ISIS, Jabhat al-Nusra and the Abdullah Azzam Brigades claimed responsibility for the bombings.
But now there is an uptick in jihadist activity and the Lebanese are alarmed. The speaker of the country’s dysfunctional parliament, Nabih Berri, sees a connection with the Iraq crisis. “The security situation is dangerous in light of what is happening in Iraq,” he said Tuesday.
The weekend explosion – the suicide bomber stopped in the middle of the street, prompting the suspicion of Lebanese soldiers who questioned him – was a near miss as far Lebanese security chiefs are concerned. The car’s malfunction spared Beirut “a real disaster,” according to a statement issued by Lebanon’s General Security agency.
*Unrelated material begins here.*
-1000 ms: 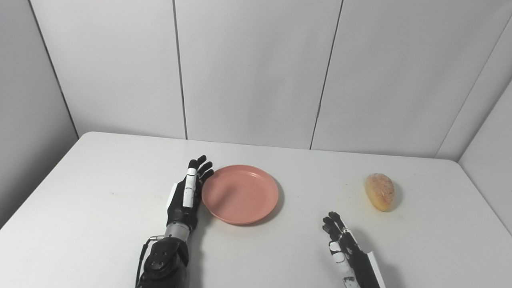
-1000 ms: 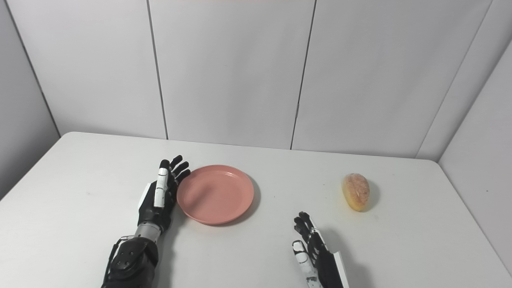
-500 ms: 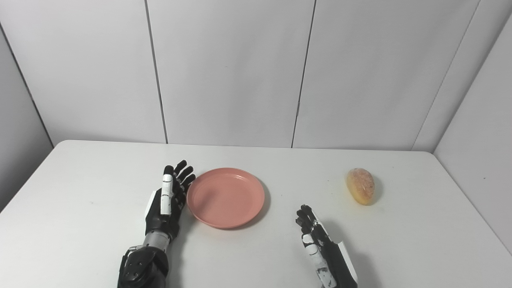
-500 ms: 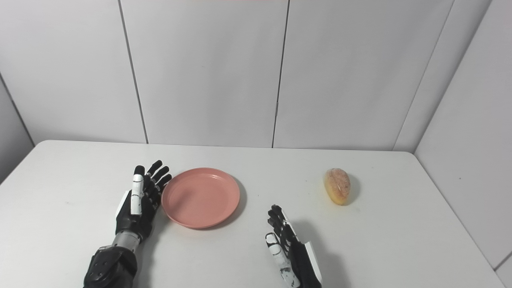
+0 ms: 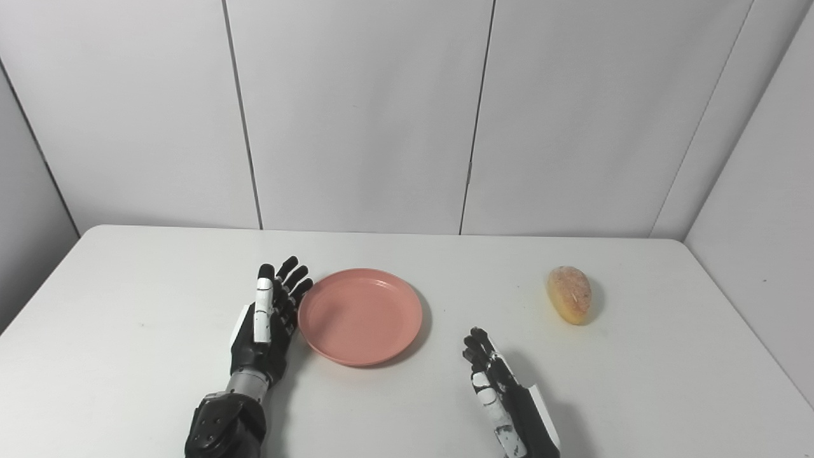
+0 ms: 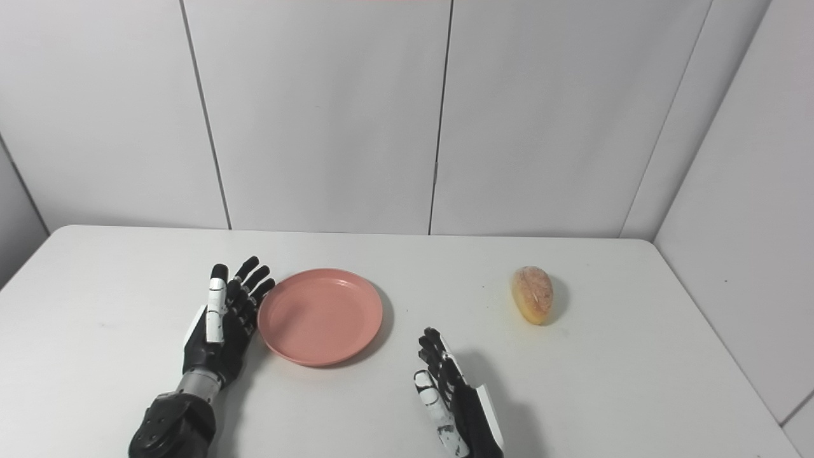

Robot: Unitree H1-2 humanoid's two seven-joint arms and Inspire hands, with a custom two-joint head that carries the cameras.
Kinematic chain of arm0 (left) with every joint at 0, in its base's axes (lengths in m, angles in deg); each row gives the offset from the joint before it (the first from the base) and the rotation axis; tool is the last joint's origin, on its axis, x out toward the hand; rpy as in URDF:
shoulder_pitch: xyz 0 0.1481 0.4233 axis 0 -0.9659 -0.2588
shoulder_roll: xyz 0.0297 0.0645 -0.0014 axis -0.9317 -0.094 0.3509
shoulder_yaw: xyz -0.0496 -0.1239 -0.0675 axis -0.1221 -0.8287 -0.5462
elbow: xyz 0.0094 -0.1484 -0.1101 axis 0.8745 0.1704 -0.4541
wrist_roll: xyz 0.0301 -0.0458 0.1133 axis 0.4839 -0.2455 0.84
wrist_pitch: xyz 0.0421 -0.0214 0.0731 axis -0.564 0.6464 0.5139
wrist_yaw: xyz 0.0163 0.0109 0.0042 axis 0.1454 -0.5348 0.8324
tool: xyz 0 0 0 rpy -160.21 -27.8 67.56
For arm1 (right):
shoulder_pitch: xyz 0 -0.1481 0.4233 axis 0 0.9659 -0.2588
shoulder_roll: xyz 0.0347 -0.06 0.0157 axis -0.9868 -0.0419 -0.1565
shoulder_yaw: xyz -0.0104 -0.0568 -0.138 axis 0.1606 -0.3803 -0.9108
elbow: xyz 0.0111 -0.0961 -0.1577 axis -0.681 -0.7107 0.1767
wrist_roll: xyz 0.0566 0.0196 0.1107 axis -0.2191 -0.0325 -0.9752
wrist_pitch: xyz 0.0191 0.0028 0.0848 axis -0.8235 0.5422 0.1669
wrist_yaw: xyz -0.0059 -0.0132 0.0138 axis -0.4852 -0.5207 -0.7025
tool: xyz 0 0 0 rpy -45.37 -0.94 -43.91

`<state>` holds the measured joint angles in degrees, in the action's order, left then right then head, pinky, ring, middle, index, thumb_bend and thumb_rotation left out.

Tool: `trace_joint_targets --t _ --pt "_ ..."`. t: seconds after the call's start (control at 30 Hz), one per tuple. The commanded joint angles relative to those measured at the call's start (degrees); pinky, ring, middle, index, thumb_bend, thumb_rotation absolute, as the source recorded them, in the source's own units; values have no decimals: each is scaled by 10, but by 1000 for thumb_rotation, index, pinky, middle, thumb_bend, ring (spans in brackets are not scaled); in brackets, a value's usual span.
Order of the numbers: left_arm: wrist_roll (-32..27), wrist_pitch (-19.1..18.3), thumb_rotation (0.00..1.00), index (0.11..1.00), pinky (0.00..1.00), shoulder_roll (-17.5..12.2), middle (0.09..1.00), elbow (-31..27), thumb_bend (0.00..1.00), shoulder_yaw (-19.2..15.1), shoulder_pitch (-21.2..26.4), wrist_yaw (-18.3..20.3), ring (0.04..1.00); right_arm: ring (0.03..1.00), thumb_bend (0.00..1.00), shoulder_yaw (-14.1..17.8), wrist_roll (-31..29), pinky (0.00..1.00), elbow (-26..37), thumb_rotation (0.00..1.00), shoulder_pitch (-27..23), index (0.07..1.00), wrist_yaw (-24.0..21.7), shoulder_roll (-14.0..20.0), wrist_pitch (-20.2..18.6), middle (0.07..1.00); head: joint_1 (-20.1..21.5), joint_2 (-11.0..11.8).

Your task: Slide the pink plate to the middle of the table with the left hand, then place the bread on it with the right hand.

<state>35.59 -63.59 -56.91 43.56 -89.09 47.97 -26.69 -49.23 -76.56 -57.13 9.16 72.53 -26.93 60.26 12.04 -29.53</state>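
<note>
The left hand (image 5: 264, 324), black with white panels, stands edge-on upon the white tabletop (image 5: 127, 299), fingers straight and spread, holding nothing; its palm side faces the round, shallow pink plastic plate (image 5: 360, 316) and lies against the plate's left rim or just beside it, though the pictures do not settle whether there is real contact. The plate sits flat and empty, roughly at the middle of the tabletop or a little left of it. The right hand (image 6: 448, 381) hovers low near the front edge, fingers extended and apart, empty, to the right of the plate. The small oval golden-brown bread roll (image 6: 532, 294) lies on the tabletop well apart from that hand, further back and to the right, and well apart from the plate too.

The sliding step looks nearly or fully done; the bread has not been touched. Several things could go wrong from here. If the left hand pushes more, the light plate may skid past the middle, or pivot if the push lands off-centre. When the hand pulls away, a fingertip caught on the raised rim could drag or tip the plate. The rounded roll may turn under the right hand's fingers if they close off-centre, and a release from too high could let it bounce or roll off the shallow rim.
</note>
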Motion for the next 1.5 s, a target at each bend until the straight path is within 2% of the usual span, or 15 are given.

Last Friday, Lebanon witnessed another suicide bombing -- at a police checkpoint on the Beirut-Damascus highway. A policeman was killed and 33 people wounded. The target appears to have been the head of General Security, Maj. Gen. Abbas Ibrahim. A convoy he was traveling in was a couple of hundred meters from the explosion.
Lebanese security agencies have been quick to try to nip what could well be a new bombing spate in the bud. Last week, they raided hotels in Beirut’s Hamra, a predominantly student and artistic district also favored by tourists, and arrested 17 people, releasing all but three later. A Frenchman who was detained told his interrogators he had been recruited by ISIS. And Wednesday, Lebanese authorities arrested in the northern city of Tripoli six members of what they termed a “criminal cell,” including a university professor and two students.
But as fast as the authorities work to avoid becoming a third front, long-suffering Lebanon ultimately is too small, too close to the action, and too friable to hold out for long.